Four years ago, a New York record company executive who lives with two cats adopted from the North Shore Animal League bought herself a full-length female ranch mink coat.
Shortly after that, she witnessed an antifur protest in front of Fred the Furrier, a Fifth Avenue shop that has since gone out of business, and she began to feel less and less comfortable about wearing her coat on the street.Eventually, fearing verbal assaults, paint splattering, egg hurling or some other form of antifur harassment, she put her fur into storage, where it remained until last December, when she began wearing it again. And two weeks ago, she ordered it out of storage again in preparation for winter.
With determination and misgivings, weighing a desire to stay warm and look good against fear of social pressure, many women are planning to wear fur again. This trend is not a reversal of the one against wearing fur; rather, it's a backlash by fur wearers who have felt intimidated in the last few years.
Some are taking furs out of prolonged storage, and some are buying new or used furs. Others are buying parkas, sweaters and anoraks with fur trim. Most have struggled with the specter of threats and intimidation - real or exaggerated - but have decided that wearing fur is a matter of choice rather than a moral issue.

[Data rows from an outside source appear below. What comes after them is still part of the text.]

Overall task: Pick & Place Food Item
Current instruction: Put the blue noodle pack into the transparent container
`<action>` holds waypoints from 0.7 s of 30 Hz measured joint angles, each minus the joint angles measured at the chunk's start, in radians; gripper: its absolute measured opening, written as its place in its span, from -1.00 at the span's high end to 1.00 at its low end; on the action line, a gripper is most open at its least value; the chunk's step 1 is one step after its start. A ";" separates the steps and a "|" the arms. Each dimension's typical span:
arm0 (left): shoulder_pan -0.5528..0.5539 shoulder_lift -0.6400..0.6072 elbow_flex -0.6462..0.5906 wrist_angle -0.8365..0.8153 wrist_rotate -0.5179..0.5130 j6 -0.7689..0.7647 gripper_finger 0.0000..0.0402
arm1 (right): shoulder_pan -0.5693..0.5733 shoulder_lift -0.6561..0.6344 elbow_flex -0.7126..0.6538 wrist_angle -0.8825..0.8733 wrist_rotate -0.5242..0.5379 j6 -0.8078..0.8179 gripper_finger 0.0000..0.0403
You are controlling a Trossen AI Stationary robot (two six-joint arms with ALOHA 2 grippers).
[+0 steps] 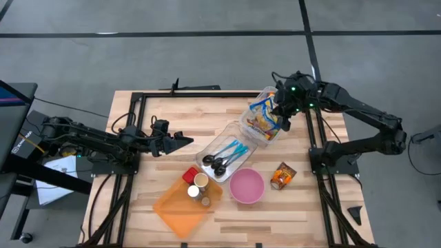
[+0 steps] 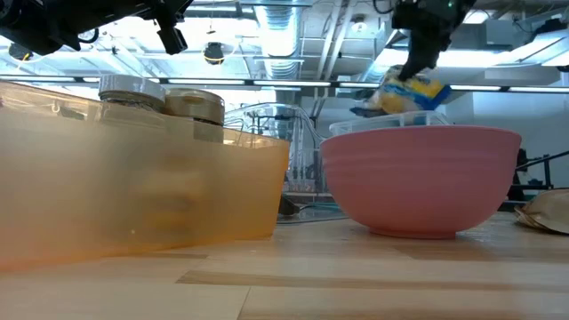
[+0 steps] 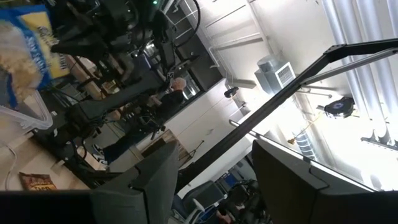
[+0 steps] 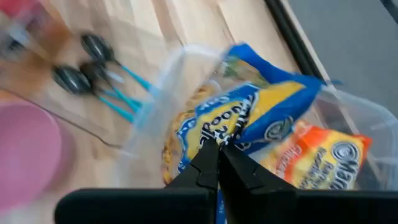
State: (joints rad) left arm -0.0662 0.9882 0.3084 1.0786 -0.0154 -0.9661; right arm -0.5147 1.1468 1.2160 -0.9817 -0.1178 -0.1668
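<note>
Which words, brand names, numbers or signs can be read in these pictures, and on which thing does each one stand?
None can be read with certainty.
Blue and yellow snack bag, pinched by the right end effector: white lettering, too blurred and tilted to read.
Orange snack bag beside it: print and a round logo, blurred.
Small brown packet on the table: print too small.
Jar lids in the orange bin: no text visible.

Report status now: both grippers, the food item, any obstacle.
Right gripper shut on blue-yellow snack bag, above clear container. Left gripper idle at table's left side. Orange snack bag beside it; nothing blocking.
</note>
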 joint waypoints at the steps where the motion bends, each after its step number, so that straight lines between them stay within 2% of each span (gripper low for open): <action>1: 0.000 0.000 0.000 0.000 0.000 0.000 0.01 | 0.000 0.012 0.000 -0.011 0.017 -0.015 1.00; 10: 0.000 0.000 0.000 0.000 0.000 0.000 0.01 | 0.002 0.141 0.000 -0.087 0.072 -0.161 1.00; 21: 0.000 0.000 0.000 0.000 0.000 0.000 0.01 | -0.008 0.218 0.000 -0.022 0.067 -0.261 1.00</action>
State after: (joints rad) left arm -0.0666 0.9882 0.3084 1.0786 -0.0151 -0.9657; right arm -0.5223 1.3643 1.2160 -1.0035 -0.0509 -0.4274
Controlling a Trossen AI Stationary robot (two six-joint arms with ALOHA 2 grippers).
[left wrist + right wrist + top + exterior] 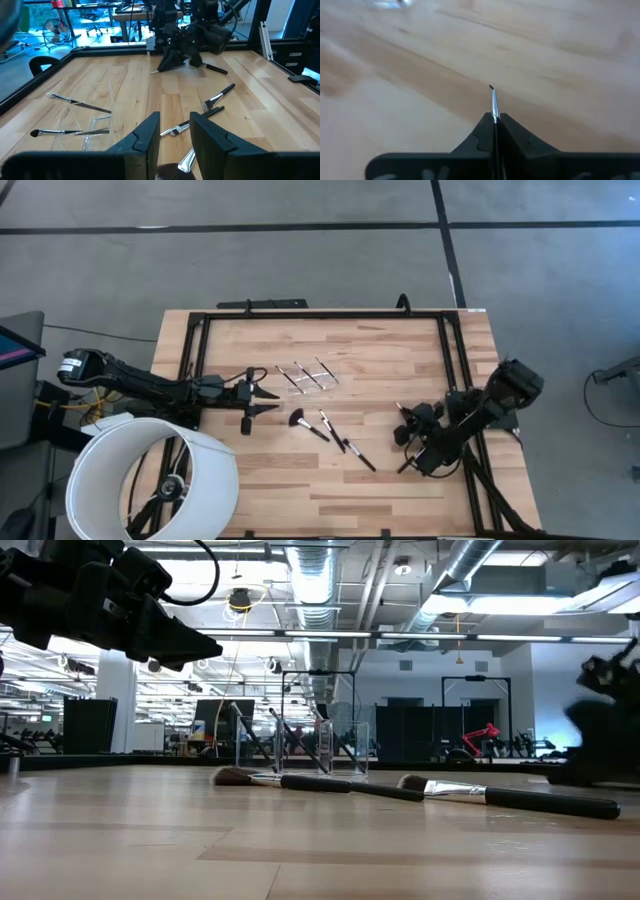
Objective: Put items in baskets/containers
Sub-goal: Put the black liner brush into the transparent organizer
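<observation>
Three brushes [308, 375] sit in the clear tray [310, 374] toward the counter's [330, 480] far middle, their silver ferrules lying side by side on a slant. Nearer the counter's centre, three more lie loose on the wood: a fluffy brush [306, 425] with its head toward the left arm, a second brush [332, 430] just beside it, and a third brush [358, 456] a little farther toward the right arm. The low view shows the tray standing upright behind two of these loose brushes, with handles leaning inside it. The left end effector [270, 401] hovers above the counter just left of the tray and the fluffy brush, its fingers [145, 137] released with a clear gap between them and nothing inside; its wrist view looks across the loose brushes toward the other arm. The right end effector [405, 465] is low over the counter's right side, well apart from the tray, and is clenched on a thin brush [494, 107], whose silver ferrule and small dark tip stick out past the closed fingertips. A big white cylinder [150, 480] stands at the counter's near left corner beside the left arm.
</observation>
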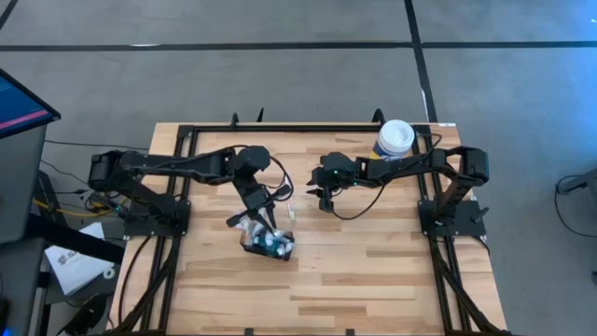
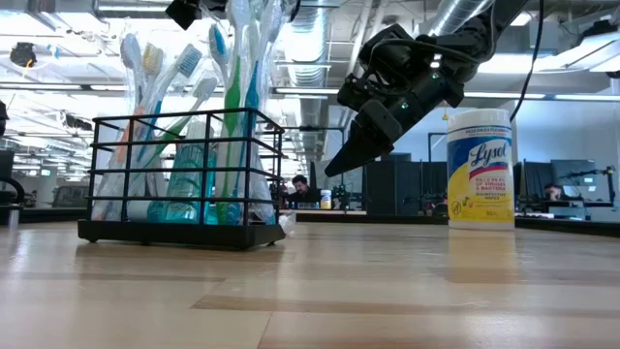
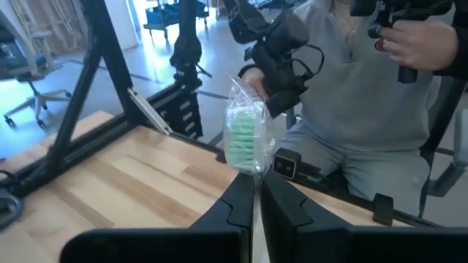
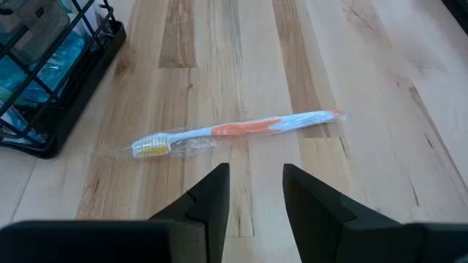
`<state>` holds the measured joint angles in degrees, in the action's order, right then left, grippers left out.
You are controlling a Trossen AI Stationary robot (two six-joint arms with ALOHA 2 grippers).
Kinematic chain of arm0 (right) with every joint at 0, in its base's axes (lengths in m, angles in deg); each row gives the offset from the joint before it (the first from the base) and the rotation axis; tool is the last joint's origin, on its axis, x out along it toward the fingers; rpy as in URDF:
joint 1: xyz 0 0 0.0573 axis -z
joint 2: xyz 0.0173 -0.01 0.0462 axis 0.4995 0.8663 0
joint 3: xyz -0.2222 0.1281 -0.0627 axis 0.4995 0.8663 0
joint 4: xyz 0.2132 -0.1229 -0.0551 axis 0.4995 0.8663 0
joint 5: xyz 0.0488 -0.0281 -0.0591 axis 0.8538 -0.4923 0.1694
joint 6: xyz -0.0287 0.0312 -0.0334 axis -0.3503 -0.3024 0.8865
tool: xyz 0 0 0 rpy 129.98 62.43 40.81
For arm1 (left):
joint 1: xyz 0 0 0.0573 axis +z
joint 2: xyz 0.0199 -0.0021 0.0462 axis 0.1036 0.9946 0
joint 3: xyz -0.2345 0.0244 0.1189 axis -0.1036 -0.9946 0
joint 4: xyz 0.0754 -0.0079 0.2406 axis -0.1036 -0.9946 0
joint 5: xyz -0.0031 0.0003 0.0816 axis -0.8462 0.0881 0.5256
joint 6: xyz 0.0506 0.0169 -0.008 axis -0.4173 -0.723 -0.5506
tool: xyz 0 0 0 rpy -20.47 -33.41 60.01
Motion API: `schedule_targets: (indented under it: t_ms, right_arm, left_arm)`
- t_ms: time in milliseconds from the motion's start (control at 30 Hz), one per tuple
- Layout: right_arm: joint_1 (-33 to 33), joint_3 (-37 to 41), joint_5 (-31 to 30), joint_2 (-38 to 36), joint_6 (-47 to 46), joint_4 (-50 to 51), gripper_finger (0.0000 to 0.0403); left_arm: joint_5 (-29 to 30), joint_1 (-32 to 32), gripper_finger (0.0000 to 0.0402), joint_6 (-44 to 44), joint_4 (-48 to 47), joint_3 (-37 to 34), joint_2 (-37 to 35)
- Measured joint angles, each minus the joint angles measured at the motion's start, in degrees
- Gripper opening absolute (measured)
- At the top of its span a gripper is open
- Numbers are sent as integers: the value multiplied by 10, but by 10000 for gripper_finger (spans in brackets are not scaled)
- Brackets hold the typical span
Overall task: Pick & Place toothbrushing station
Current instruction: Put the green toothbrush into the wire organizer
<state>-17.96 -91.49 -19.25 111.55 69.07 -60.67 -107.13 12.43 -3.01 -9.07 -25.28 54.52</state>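
The toothbrushing station [image 1: 269,245] is a black wire basket holding several toothbrushes, standing on the table near its middle [image 2: 184,184]. My left gripper [image 3: 254,191] is just above and beside it [image 1: 254,213], shut on a toothbrush with a green head in clear wrap [image 3: 245,135]. Another wrapped toothbrush, orange and blue [image 4: 234,131], lies flat on the wood [image 1: 290,205] in front of my right gripper [image 4: 252,186]. That gripper hangs open above the table [image 1: 322,196] with nothing between its fingers. My left gripper pinches the wrapped toothbrush between its two fingers just below the green head [image 3: 254,175]. The head sticks out past the fingertips, clear of the table. The fingers hide the rest of the brush.
A yellow-and-white wipes canister [image 1: 395,138] stands at the far right of the table [image 2: 480,170]. A person in grey [image 3: 365,95] sits beyond the table's right side, a hand [image 3: 409,36] raised. Bare wood lies along the near edge [image 1: 373,289].
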Motion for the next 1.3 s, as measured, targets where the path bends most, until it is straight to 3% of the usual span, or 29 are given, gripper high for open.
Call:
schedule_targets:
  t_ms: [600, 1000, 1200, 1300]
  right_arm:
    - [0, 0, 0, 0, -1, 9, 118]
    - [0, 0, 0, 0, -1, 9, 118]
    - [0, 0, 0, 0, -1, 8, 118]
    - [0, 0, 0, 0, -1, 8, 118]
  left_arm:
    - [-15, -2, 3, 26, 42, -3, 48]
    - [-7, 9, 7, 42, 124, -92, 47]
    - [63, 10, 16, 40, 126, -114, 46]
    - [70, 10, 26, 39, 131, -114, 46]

The record company executive said she overcame her fear of public ridicule after doing volunteer work with terminally sick babies, which made her feel there were far worse things in the world than wearing fur.
"I'm very much a staunch supporter of the First Amendment," she said. "They have a right to their opinion and to protest, and I have a right to my opinion and to wear fur."
Despite her anger at the antifur movement, she is still cautious. Like many women who have made the decision to wear fur, she spoke on the condition she not be identified, concerned that her employers would think less of her for wearing fur.
She will wear her fur to work, she said, but will take it off and fold it inside out before taking the elevator up to her company's offices. "That way, I don't offend them, they don't offend me, and I can enjoy my fur and stay warm," she said.
Some statistics seem to support the anecdotal accounts of women planning to wear fur again.
"Every year there's a carry-over of coats that are brought in for storage that the women do not take out and wear," said Bob Selden of Goldin Feldman, a furrier that offers storage services.
"I'd say this year the percentage is significantly lower than in previous years, which means that more women are taking their coats out for whatever reason - I assume to be worn."
Fur retrieval is also up at Madame Paulette, a dry cleaner that offers fur storage. George Meli-dosian, who handles the furs, said that 280 pieces were retrieved in the last few weeks alone, compared with 200 in all of last year.
Nonetheless, for every woman who's planning to wear fur again, there are plenty of women who are deciding this is the year not to wear fur, in deference to the wishes of friends, employers and children.
Dan Mathews, a chief strategist for People for the Ethical Treatment of Animals (PETA), an anti-fur group, asserted that fewer people are wearing furs and that those who do in the city are generally foreigners.
But the fur industry, which has faced problems quite apart from the antifur movement, including a prolonged recession and several warm winters before last year's deep freeze, said that sales were up.
Karen Handel, a spokeswoman for the Fur Information Council of America, said that fur sales have risen 20 percent in the last two years, from $1 billion in 1991 to $1.2 billion in 1993. But at the same time, many designers have abandoned fur, including Calvin Klein, Donna Karan, Giorgio Armani, Bill Blass, Ralph Lauren, Isaac Mizrahi and Todd Oldham.
One reason people may be feeling more at ease wearing fur is that it is becoming harder for fur lovers and haters alike to tell the difference between real and fake furs, so advanced is the technology employed by makers of synthetic pelts.
Some designers even combine real and fake pelts in the same coat. Karl Lagerfeld, for one, in his last collection for Fendi, mixed the real and the fake the way his muse, Coco Chanel, once mixed real jewels with paste.
For some, buying used furs has helped relieve them of the dual stigma of ostentation and cruelty; their justification for wearing secondhand furs is that it's a form of recycling, the animals in question having died long before animal rights was recognized as an issue.
*****
Additional Information
Fabulous fakes - fur without guilt
"Fun fur" used to be the name given to inexpensive pelts like rabbit and curly lamb, but now the real fun furs are fake furs made of synthetic fibers.
The Searle stores have fake raccoon coats in short and long lengths ($300 and $600) that look remarkably like real fur. In the obviously fake category are Henri Bendel's versions of Mongolian lamb in colors like turquoise and cotton-candy pink. There are vests at $128 and seven-eighths-length "chubbies" at $198.
Bendel's also has a fake leopard swing coat at $298; faux fur earmuffs by Jill Stuart at $78 and soft, crushable hats that mimic beaver and leopard at $68. The fake furs at Macy's range from gloves by Morgan Taylor for $22 to a faux leopard peacoat by Moschino Cheap & Chic for $905.
A motorcycle jacket in fake Persian lamb by Versace Jeans is $616. A whimsical bomber jacket ($375) and miniskirt ($215) by Anna Sui are made of alternating bands of pink fake fur and black patent.